→ **Exercise directions**
Of the lines listed below, return exactly those that run from the line containing "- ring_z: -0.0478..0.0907" through the line containing "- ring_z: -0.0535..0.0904", both included.

Extracted data START

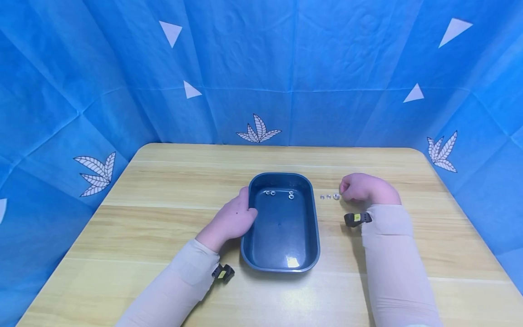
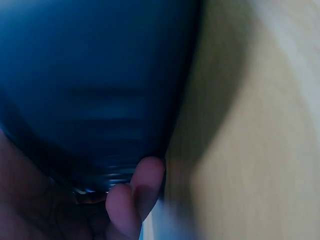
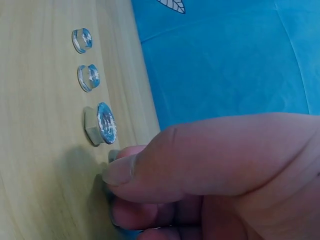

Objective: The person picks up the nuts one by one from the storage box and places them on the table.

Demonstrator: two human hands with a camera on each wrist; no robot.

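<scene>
A dark blue rectangular tray (image 1: 279,227) stands mid-table. My left hand (image 1: 233,215) grips its left wall, thumb over the rim and fingers against the outside; in the left wrist view curled fingertips (image 2: 122,205) press under the tray's wall. Inside the far end lie several small metal nuts (image 1: 291,196). To the tray's right, two smaller flanged nuts (image 3: 89,78) and a larger flanged nut (image 3: 102,125) stand in a row. My right hand (image 1: 365,187) is beside the larger nut, thumb and fingers curled together; whether anything is between the tips is hidden.
The light wooden table (image 1: 163,190) has a rounded far edge. Behind it hangs a blue curtain (image 1: 245,68) with white triangles and leaf prints. A small black wrist camera (image 1: 357,219) sits on each sleeve.
</scene>
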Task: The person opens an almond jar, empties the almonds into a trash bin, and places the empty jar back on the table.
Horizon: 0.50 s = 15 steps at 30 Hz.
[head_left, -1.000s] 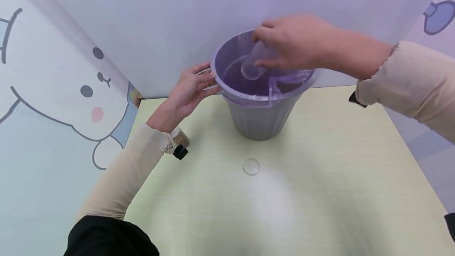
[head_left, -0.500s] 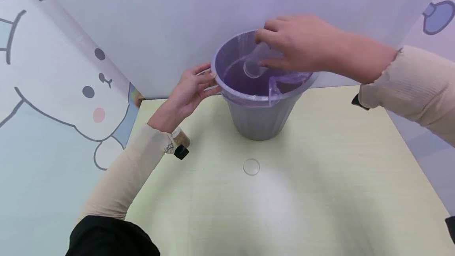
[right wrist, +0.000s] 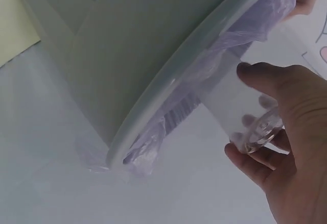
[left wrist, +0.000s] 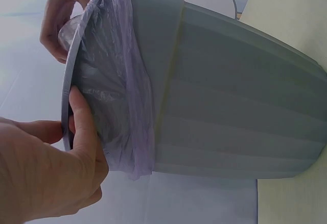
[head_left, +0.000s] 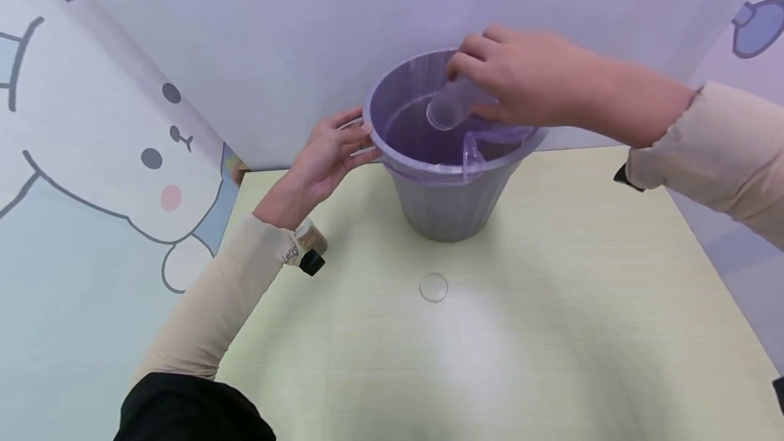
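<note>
In the head view a grey-purple trash bin (head_left: 450, 206) stands upright at the table's back, lined with a thin purple plastic bag (head_left: 499, 136) folded over its rim. My left hand (head_left: 324, 158) holds the bin's left rim; in the left wrist view the rim runs between thumb and fingers. Above the bin's mouth my right hand (head_left: 520, 77) grips a clear, smooth-walled cup (right wrist: 232, 99) round its base end. The cup is tilted with its mouth toward the bin's inside. Nothing shows inside the cup.
A thin clear disc (head_left: 433, 287) lies on the pale table (head_left: 588, 278) in front of the bin. Beside my left wrist is a small jar (head_left: 312, 237) with brownish contents, partly hidden by the sleeve. A pale wall (head_left: 275, 33) rises right behind the bin.
My right hand with the cup has shifted slightly right over the bin, its fingers a little farther from the left rim. The left hand and the bin stay put.
</note>
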Each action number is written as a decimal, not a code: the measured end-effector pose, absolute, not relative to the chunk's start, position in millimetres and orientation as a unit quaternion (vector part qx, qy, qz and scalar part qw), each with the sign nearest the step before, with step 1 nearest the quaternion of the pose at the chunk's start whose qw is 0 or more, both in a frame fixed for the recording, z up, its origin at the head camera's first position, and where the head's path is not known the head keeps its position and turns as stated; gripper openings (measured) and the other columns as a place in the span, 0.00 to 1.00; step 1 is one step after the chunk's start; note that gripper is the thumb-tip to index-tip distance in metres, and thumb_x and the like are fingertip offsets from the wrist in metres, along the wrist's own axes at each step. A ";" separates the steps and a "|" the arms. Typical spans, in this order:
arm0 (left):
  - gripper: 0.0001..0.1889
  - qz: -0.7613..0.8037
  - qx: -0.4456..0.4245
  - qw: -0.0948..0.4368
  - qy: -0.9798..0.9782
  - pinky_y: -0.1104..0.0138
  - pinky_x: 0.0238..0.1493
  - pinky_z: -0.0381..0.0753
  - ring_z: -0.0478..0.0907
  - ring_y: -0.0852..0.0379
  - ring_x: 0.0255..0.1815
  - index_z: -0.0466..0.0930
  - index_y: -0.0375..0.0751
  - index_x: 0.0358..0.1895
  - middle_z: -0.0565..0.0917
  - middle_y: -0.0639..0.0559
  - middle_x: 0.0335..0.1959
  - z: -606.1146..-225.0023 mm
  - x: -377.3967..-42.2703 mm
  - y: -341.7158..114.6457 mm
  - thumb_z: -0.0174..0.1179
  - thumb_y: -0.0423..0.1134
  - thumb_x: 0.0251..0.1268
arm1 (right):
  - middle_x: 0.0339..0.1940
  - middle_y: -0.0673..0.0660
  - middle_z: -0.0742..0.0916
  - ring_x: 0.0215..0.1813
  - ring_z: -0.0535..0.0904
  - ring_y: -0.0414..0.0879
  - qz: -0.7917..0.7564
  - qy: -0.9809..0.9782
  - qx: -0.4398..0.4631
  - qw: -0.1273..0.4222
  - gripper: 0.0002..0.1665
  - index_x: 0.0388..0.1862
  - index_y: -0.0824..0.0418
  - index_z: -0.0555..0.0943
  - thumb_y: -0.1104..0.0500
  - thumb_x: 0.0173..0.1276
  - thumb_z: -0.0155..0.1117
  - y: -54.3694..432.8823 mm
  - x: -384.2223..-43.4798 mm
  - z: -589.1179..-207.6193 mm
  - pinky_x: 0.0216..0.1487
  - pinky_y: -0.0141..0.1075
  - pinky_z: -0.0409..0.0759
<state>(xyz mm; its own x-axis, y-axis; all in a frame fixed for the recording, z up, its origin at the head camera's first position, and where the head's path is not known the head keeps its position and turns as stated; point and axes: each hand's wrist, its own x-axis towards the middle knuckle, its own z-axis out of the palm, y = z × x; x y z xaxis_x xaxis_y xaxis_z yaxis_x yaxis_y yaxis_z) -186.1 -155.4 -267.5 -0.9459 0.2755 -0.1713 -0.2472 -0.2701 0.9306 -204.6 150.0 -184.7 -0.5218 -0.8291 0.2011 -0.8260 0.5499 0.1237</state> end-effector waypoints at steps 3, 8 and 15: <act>0.28 0.804 0.010 0.170 0.570 0.65 0.49 0.90 0.83 0.55 0.44 0.63 0.35 0.79 0.85 0.49 0.44 -266.9 -186.5 -156.7 0.51 0.26 0.79 | 0.61 0.69 0.80 0.63 0.73 0.68 -0.046 -0.853 0.501 0.139 0.27 0.63 0.67 0.74 0.70 0.66 0.69 152.8 -204.5 -186.2 0.61 0.62 0.79; 0.28 0.804 0.010 0.169 0.570 0.65 0.50 0.90 0.83 0.54 0.44 0.63 0.35 0.79 0.84 0.49 0.46 -266.1 -186.2 -158.2 0.51 0.26 0.79 | 0.64 0.71 0.78 0.67 0.70 0.68 -0.092 -0.824 0.529 0.182 0.30 0.67 0.71 0.71 0.80 0.65 0.59 156.5 -205.8 -188.5 0.71 0.62 0.73; 0.28 0.802 0.007 0.166 0.574 0.65 0.50 0.90 0.83 0.54 0.44 0.63 0.35 0.79 0.84 0.49 0.47 -266.2 -187.4 -159.0 0.51 0.26 0.80 | 0.66 0.72 0.77 0.68 0.70 0.67 -0.149 -0.794 0.546 0.220 0.42 0.76 0.72 0.67 0.81 0.61 0.65 163.0 -208.1 -191.7 0.74 0.59 0.71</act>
<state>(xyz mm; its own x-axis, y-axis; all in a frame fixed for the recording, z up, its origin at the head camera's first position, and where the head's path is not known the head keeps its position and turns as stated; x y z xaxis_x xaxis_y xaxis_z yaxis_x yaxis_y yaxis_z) -187.4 -159.0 -266.2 -0.9449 0.2742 -0.1787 -0.2575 -0.2859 0.9230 -208.1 163.0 -191.7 -0.3067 -0.9334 0.1863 -0.8021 0.3588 0.4773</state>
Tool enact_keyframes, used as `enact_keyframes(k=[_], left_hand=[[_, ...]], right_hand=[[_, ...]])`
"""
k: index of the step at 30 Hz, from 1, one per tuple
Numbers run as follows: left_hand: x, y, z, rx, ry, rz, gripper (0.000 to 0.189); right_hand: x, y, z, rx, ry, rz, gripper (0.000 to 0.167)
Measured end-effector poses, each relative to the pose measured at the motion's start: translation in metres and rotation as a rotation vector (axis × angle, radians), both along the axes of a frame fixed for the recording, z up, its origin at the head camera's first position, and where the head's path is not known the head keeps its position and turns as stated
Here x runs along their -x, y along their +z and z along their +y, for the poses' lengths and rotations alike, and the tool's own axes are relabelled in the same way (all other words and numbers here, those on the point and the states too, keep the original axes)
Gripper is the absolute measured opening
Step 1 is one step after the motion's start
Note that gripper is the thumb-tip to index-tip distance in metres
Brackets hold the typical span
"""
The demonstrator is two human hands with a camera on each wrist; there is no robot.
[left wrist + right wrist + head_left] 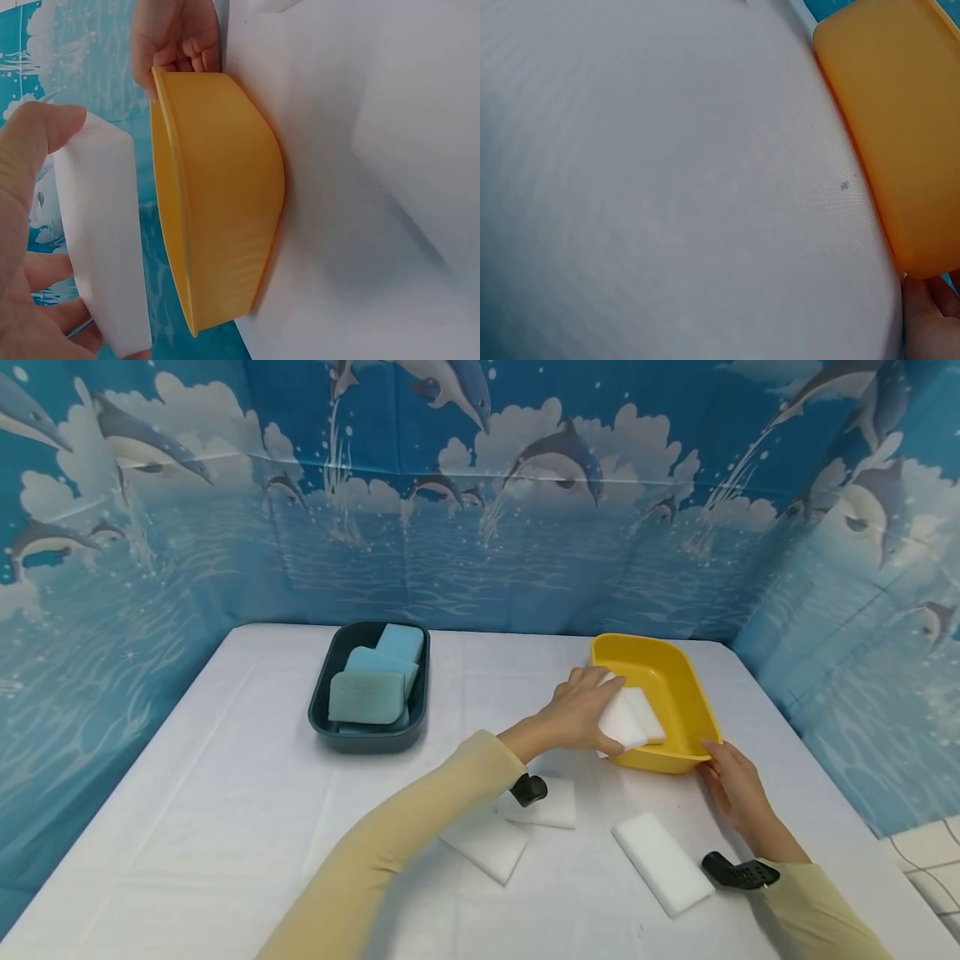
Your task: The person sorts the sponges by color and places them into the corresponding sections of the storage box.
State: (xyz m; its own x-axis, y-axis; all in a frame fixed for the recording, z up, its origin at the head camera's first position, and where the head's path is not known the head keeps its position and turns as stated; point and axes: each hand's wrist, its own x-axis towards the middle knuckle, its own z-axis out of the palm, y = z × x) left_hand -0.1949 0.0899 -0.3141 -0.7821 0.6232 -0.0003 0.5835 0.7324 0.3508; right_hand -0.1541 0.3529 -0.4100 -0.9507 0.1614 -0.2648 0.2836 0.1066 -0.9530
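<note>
My left hand (581, 714) grips a white sponge (105, 232) between thumb and fingers, over the near left rim of a yellow tub (693, 706). Another white sponge (645, 710) shows just beyond it, inside the tub and partly covered. At the tub's near right corner, my right hand (738, 785) pinches the rim. From the right wrist view, only a few fingers (926, 315) appear, against the tub's lower corner.
A dark green tub (367, 741) with several blue-green sponges (367, 696) stands at the back left. White sponges lie nearer on the white-covered table (247, 777): one at right (663, 862), two beneath the left forearm. A dolphin-print curtain (450, 543) encloses the table's back and sides.
</note>
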Motion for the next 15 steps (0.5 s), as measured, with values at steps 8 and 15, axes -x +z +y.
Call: enact_keyframes(k=[8, 15], left_hand=[[0.008, -0.003, 0.014, 0.045, 0.019, -0.014, 0.092], [0.016, -0.006, 0.026, 0.045, 0.025, -0.036, 0.092]], right_hand=[[-0.002, -0.001, 0.002, 0.041, 0.002, 0.037, 0.086], [0.000, -0.001, 0.002, 0.042, -0.009, 0.001, 0.086]])
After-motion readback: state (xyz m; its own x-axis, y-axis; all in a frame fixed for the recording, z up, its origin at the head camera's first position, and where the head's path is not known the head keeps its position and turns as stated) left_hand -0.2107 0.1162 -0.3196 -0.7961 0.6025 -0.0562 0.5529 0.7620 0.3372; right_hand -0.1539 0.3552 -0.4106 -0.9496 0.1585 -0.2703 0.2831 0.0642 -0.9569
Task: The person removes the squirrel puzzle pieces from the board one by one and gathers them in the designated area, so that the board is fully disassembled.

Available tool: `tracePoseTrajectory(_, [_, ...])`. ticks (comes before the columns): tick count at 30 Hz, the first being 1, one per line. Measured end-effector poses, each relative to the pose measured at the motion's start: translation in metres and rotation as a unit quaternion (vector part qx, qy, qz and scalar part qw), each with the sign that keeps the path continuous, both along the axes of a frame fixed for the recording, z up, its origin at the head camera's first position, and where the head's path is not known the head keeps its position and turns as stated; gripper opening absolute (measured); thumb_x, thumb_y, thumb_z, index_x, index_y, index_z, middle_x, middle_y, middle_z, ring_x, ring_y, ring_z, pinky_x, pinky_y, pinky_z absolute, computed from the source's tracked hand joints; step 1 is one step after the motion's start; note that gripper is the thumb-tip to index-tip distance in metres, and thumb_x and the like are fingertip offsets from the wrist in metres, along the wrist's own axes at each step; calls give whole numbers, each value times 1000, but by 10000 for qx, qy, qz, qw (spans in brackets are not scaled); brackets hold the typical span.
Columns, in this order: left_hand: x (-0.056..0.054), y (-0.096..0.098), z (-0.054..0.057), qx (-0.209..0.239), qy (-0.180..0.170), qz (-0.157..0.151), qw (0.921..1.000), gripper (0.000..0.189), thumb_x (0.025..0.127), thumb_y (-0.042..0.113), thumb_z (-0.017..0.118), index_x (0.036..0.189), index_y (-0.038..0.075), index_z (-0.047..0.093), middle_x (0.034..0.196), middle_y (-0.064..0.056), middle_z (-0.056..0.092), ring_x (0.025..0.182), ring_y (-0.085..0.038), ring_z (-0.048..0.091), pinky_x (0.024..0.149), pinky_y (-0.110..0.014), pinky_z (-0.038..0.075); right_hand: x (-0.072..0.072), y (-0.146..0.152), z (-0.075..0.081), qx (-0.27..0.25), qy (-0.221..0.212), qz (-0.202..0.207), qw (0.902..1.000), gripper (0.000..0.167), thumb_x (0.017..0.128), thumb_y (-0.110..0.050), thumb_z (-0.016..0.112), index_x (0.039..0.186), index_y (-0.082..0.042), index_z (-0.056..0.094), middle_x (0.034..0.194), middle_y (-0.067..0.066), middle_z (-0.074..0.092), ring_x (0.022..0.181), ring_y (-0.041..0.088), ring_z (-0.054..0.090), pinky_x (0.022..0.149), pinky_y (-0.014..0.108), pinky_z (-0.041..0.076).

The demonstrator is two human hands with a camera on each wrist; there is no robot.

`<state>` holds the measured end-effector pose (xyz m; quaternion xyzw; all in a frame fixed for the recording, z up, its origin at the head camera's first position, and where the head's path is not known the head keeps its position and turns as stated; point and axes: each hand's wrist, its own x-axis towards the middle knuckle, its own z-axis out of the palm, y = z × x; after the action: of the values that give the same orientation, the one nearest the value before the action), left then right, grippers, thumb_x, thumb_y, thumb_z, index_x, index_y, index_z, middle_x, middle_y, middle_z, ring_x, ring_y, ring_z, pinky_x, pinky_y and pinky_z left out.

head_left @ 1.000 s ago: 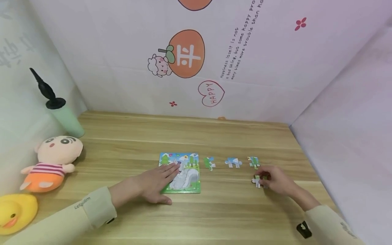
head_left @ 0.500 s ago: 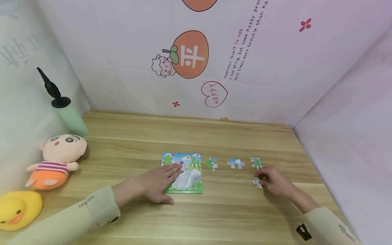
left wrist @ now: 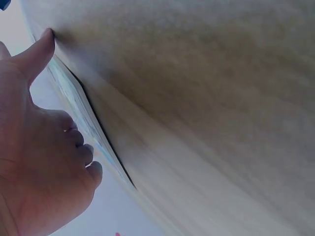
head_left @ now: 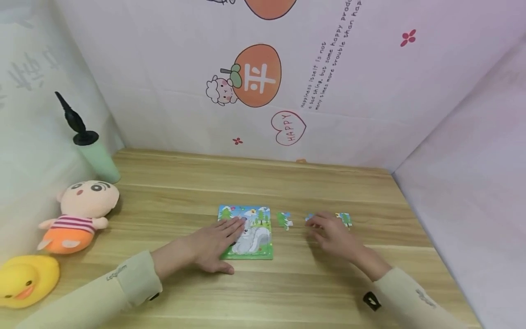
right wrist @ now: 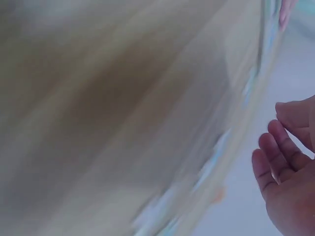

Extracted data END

→ **Result below**
  - ring_z: -0.0478..0.0907
  - ring_y: -0.0852..0.0379
  - ring_x: 0.0255..0.1815
  - index_z: -0.0466..0.0930
  - index_y: -0.0375..0.0751
  - index_x: 0.0358..0.1895
  - middle_z: -0.0565..0.0917
  - middle_y: -0.0639..0.0559
  - middle_x: 0.0335..0.1959
  - z: -606.1146..-225.0023 mm
  - x: -377.3967..-42.2703 mm
  - y: -341.7158..114.6457 mm
  - thumb_z: -0.0174..0.1179
  - thumb_y: -0.0423..0.1134
  - thumb_x: 0.0251..0.1268
arm1 (right):
  - middle_x: 0.0339..0.1940
  - middle_y: -0.0673..0.0660
  - middle_z: -0.0742..0.0916
  - ring_x: 0.0215..0.1813
  - ring_z: -0.0535..0.0904

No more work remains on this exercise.